Task to carry out – Pull every line with "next" from the material.

Exercise inputs –
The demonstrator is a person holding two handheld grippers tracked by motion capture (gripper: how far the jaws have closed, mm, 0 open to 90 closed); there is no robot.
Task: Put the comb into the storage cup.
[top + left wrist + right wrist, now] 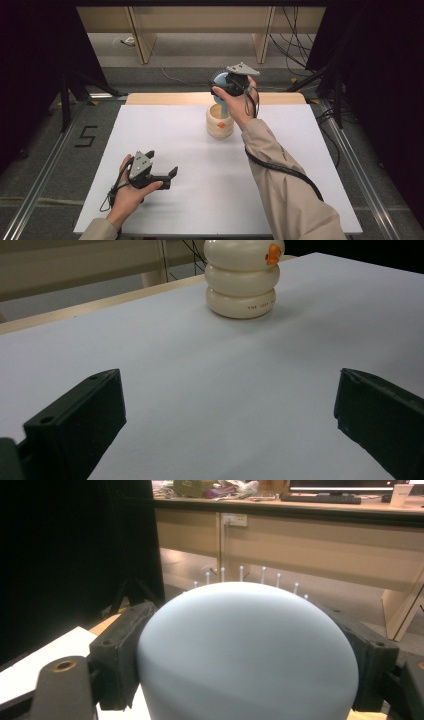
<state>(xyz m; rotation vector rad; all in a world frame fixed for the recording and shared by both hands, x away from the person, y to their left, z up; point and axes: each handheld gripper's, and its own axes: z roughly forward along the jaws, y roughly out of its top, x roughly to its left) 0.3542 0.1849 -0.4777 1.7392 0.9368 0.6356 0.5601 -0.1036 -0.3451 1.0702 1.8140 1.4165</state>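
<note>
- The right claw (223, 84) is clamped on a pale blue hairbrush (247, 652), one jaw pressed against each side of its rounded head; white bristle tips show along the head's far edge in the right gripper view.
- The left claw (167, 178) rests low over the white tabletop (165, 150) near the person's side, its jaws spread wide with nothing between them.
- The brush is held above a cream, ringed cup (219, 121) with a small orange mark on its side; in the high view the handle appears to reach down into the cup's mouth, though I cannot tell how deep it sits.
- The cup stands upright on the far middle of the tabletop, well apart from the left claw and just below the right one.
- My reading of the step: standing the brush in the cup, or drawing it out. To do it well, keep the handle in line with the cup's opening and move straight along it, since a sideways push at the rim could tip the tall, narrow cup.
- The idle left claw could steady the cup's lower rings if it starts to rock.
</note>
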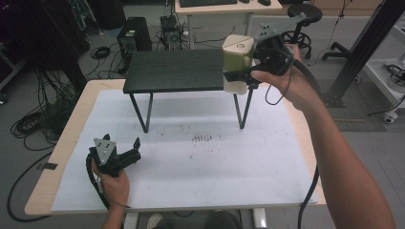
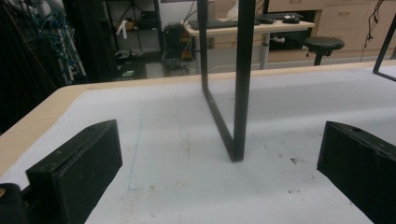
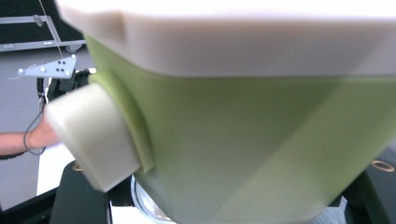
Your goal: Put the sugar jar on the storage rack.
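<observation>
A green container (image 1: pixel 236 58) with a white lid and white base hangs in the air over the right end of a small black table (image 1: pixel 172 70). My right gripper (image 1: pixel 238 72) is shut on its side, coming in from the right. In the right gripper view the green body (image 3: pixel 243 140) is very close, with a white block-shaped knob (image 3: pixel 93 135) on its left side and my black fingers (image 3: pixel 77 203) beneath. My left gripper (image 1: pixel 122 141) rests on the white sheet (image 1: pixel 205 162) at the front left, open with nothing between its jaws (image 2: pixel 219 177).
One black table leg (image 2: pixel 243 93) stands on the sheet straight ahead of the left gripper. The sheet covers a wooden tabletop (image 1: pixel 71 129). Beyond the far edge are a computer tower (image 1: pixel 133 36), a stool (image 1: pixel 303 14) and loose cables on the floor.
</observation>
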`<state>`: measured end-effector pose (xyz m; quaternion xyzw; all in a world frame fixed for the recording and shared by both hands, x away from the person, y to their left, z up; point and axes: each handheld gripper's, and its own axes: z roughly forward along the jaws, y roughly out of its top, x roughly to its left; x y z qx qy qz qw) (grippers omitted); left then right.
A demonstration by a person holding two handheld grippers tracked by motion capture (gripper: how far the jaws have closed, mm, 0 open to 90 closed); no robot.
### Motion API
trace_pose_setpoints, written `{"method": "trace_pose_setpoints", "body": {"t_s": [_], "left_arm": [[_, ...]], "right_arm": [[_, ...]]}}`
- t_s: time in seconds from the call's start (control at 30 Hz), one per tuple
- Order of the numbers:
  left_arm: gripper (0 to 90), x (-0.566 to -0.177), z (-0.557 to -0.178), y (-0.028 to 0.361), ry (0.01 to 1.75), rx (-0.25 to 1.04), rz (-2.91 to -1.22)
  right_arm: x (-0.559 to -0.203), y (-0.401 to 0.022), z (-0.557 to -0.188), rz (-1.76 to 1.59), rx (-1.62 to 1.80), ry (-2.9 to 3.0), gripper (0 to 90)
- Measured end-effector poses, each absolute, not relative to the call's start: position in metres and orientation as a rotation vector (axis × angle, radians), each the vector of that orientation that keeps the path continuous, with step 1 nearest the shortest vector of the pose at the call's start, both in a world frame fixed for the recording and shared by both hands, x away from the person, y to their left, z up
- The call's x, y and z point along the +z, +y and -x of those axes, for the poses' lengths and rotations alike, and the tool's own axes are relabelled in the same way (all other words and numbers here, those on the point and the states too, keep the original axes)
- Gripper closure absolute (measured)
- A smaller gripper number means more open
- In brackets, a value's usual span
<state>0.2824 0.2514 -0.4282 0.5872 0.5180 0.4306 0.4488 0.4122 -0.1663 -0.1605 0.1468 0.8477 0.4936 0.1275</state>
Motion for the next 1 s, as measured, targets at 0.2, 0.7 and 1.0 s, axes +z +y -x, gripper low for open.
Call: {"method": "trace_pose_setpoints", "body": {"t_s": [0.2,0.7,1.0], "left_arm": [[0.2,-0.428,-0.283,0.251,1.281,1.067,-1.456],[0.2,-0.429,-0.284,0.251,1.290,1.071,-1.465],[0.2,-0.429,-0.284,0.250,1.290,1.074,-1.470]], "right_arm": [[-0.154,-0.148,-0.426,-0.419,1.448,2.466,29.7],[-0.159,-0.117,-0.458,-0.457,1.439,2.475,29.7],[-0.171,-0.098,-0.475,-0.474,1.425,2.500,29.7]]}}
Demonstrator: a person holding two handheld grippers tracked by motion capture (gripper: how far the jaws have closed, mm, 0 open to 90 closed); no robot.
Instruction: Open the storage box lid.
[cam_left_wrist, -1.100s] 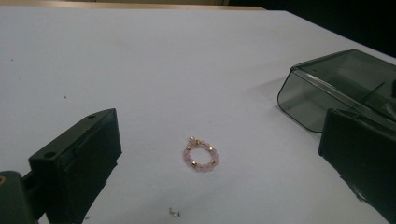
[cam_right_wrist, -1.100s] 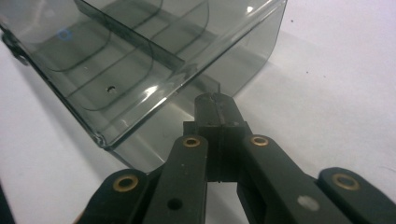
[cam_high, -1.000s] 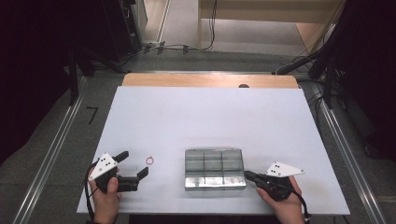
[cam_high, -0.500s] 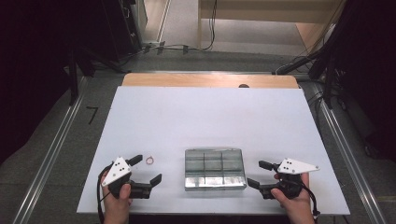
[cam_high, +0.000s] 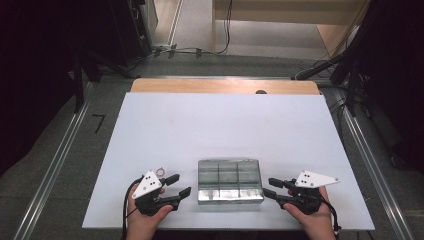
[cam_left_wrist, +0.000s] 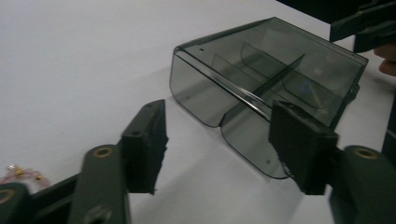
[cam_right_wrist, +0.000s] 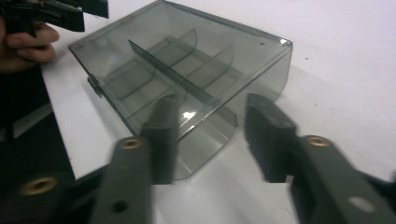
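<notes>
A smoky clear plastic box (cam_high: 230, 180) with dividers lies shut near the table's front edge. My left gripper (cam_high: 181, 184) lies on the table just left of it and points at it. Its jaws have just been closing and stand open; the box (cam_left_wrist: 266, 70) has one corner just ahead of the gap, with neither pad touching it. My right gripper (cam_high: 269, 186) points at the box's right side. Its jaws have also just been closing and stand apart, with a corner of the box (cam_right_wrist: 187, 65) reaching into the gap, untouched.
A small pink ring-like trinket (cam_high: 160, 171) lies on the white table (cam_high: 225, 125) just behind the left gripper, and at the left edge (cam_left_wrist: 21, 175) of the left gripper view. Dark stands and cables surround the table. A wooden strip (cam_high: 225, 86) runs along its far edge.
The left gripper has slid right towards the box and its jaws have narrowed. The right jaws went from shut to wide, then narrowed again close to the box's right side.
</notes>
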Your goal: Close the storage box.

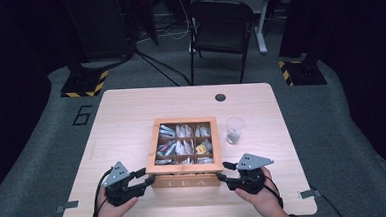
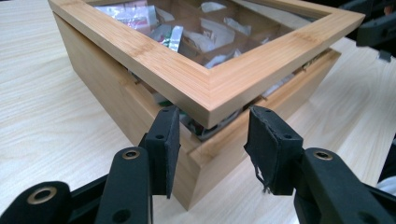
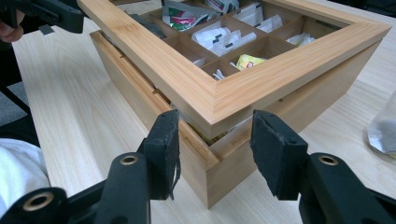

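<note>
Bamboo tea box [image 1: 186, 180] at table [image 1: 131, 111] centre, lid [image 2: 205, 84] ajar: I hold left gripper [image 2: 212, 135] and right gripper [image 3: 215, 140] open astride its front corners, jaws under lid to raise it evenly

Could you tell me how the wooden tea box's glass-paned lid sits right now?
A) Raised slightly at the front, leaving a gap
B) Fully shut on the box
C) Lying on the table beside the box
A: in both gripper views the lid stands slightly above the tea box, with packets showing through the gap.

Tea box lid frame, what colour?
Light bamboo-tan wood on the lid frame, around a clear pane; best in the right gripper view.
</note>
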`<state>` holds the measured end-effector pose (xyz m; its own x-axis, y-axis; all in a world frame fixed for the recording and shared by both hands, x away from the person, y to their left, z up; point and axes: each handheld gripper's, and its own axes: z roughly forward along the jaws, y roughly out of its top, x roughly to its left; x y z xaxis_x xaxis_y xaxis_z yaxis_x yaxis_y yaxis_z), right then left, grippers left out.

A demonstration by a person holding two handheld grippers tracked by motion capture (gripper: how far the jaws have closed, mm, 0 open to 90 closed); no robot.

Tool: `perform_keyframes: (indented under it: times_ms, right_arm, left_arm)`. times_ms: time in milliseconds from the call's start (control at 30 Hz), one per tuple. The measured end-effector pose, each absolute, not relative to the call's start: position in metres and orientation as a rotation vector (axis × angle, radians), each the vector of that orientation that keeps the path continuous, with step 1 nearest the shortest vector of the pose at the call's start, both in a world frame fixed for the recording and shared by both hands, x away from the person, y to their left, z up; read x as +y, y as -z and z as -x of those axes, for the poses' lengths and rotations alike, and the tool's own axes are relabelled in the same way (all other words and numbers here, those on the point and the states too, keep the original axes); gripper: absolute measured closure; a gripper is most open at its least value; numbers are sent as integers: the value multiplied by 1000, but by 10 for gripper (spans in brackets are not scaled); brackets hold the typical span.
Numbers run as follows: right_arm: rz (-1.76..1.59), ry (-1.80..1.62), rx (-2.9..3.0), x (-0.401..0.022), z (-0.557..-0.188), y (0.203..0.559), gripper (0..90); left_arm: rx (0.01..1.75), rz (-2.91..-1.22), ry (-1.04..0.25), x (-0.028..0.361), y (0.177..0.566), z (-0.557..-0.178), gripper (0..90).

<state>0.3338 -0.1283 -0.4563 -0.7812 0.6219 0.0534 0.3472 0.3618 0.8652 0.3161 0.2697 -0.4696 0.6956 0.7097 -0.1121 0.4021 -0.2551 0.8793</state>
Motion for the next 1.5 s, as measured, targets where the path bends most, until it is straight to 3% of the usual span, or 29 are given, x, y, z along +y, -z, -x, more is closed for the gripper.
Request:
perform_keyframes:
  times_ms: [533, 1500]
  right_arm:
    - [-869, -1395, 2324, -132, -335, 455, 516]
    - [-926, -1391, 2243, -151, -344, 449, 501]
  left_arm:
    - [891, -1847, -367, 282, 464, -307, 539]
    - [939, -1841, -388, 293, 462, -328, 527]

Exercise answer –
Motion for the next 1 s, as measured, targets at 0.2, 0.7 and 1.0 s, axes +z +y -x, gripper low for open.
Motion for the next 1.5 s, as measured, targets where the path bends most, until it is straight to 3% of the usual span, or 29 are given, x, y, z along +y, -z, -x, more is closed for the gripper.

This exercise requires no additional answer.